→ **EXERCISE GOAL**
Starting at the line that contains "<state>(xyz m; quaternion", restate each line word for word through the final line of the data, keeping both ends.

─── INFORMATION SUPPLIED ───

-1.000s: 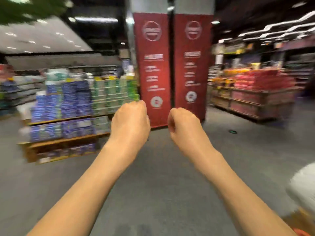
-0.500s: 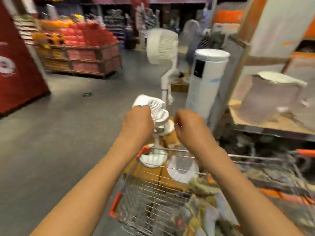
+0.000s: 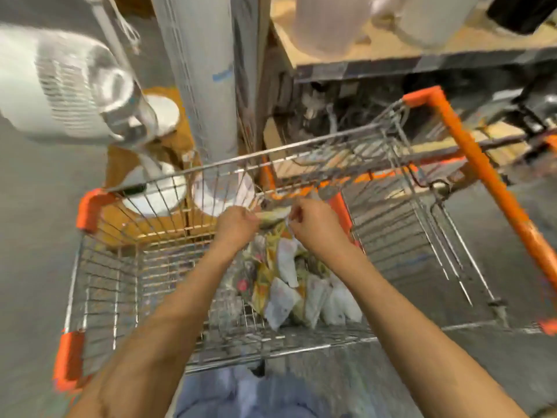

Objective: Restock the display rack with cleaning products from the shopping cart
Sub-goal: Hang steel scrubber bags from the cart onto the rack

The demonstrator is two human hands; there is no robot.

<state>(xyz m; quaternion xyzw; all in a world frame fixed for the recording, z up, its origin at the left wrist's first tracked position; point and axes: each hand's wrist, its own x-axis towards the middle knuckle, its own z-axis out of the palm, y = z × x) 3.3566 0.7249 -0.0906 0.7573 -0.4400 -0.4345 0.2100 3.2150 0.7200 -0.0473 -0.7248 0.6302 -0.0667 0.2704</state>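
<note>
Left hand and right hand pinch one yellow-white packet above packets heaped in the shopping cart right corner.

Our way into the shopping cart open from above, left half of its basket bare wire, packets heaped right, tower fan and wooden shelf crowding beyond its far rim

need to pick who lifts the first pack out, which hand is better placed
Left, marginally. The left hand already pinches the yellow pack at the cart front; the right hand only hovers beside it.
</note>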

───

→ **RESULT OF THIS TASK**
<state>(xyz m; quaternion xyzw; all in a world frame fixed for the recording, z up, its origin at the left wrist's first tracked position; point and axes: each hand's wrist, its own x-axis towards the middle knuckle, its own z-axis out of the palm, y = z × x) 3.3566 0.7249 -0.0906 0.7573 -0.4400 -0.4345 0.2100 3.2150 0.7200 -0.0473 -0.7248 0.6302 -0.0667 0.2704</state>
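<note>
Left hand and right hand pinch one yellow-white packet above packets heaped in the shopping cart right corner.

Our way into the shopping cart open from above, left half of its basket bare wire, packets heaped right, tower fan and wooden shelf crowding beyond its far rim

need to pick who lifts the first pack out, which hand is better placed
Left, marginally. The left hand already pinches the yellow pack at the cart front; the right hand only hovers beside it.
</note>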

No more output will be produced.